**PROBLEM DESCRIPTION:**
All of the data should be output character for character, except the pictures.

■ ■ ■ ■ ■ ■ ■

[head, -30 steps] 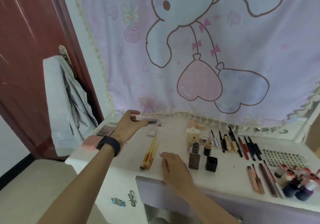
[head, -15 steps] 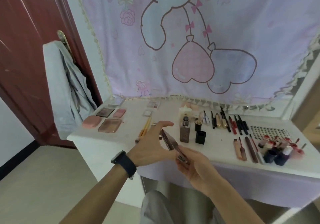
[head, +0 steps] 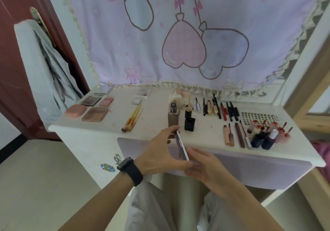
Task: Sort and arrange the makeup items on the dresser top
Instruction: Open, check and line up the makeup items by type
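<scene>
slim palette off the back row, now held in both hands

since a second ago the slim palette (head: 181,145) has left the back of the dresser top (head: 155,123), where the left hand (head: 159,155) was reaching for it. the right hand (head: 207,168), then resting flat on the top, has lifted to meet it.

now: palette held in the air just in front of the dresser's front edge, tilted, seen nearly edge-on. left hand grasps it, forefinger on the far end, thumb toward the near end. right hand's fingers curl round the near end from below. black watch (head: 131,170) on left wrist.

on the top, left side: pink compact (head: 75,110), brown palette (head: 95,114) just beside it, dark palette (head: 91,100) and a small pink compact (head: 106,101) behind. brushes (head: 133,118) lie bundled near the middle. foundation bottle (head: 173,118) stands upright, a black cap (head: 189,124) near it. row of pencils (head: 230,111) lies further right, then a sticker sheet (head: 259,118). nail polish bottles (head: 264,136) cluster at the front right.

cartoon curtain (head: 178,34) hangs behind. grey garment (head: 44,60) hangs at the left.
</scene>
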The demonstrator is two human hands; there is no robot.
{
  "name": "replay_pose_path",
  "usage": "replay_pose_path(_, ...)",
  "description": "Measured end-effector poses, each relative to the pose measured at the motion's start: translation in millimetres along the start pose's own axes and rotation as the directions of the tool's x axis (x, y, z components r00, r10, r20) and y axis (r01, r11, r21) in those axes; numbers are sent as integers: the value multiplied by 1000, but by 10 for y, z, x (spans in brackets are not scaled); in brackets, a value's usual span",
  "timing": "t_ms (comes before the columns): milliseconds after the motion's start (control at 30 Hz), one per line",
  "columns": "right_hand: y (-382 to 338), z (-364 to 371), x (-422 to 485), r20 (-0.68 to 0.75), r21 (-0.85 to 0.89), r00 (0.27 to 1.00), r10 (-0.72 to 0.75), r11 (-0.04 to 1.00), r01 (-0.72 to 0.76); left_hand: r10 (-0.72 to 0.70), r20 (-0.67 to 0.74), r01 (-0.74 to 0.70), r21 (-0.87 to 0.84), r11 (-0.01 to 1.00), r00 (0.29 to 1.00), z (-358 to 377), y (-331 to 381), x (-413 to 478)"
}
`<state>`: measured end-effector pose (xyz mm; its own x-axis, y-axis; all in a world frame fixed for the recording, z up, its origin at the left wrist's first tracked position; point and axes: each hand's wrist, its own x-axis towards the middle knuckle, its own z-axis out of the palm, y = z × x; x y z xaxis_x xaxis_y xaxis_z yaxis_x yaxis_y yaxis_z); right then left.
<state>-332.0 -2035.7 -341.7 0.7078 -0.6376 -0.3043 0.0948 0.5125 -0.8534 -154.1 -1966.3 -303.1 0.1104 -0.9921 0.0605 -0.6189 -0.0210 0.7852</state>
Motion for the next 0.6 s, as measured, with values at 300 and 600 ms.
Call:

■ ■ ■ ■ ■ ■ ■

**PROBLEM SOLUTION:**
[head, -30 steps] 
[head, -15 steps] 
[head, +0 steps] 
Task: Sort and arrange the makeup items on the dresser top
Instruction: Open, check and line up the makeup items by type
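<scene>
slim palette off the back row, now held in both hands

since a second ago the slim palette (head: 181,145) has left the back of the dresser top (head: 155,123), where the left hand (head: 159,155) was reaching for it. the right hand (head: 207,168), then resting flat on the top, has lifted to meet it.

now: palette held in the air just in front of the dresser's front edge, tilted, seen nearly edge-on. left hand grasps it, forefinger on the far end, thumb toward the near end. right hand's fingers curl round the near end from below. black watch (head: 131,170) on left wrist.

on the top, left side: pink compact (head: 75,110), brown palette (head: 95,114) just beside it, dark palette (head: 91,100) and a small pink compact (head: 106,101) behind. brushes (head: 133,118) lie bundled near the middle. foundation bottle (head: 173,118) stands upright, a black cap (head: 189,124) near it. row of pencils (head: 230,111) lies further right, then a sticker sheet (head: 259,118). nail polish bottles (head: 264,136) cluster at the front right.

cartoon curtain (head: 178,34) hangs behind. grey garment (head: 44,60) hangs at the left.
</scene>
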The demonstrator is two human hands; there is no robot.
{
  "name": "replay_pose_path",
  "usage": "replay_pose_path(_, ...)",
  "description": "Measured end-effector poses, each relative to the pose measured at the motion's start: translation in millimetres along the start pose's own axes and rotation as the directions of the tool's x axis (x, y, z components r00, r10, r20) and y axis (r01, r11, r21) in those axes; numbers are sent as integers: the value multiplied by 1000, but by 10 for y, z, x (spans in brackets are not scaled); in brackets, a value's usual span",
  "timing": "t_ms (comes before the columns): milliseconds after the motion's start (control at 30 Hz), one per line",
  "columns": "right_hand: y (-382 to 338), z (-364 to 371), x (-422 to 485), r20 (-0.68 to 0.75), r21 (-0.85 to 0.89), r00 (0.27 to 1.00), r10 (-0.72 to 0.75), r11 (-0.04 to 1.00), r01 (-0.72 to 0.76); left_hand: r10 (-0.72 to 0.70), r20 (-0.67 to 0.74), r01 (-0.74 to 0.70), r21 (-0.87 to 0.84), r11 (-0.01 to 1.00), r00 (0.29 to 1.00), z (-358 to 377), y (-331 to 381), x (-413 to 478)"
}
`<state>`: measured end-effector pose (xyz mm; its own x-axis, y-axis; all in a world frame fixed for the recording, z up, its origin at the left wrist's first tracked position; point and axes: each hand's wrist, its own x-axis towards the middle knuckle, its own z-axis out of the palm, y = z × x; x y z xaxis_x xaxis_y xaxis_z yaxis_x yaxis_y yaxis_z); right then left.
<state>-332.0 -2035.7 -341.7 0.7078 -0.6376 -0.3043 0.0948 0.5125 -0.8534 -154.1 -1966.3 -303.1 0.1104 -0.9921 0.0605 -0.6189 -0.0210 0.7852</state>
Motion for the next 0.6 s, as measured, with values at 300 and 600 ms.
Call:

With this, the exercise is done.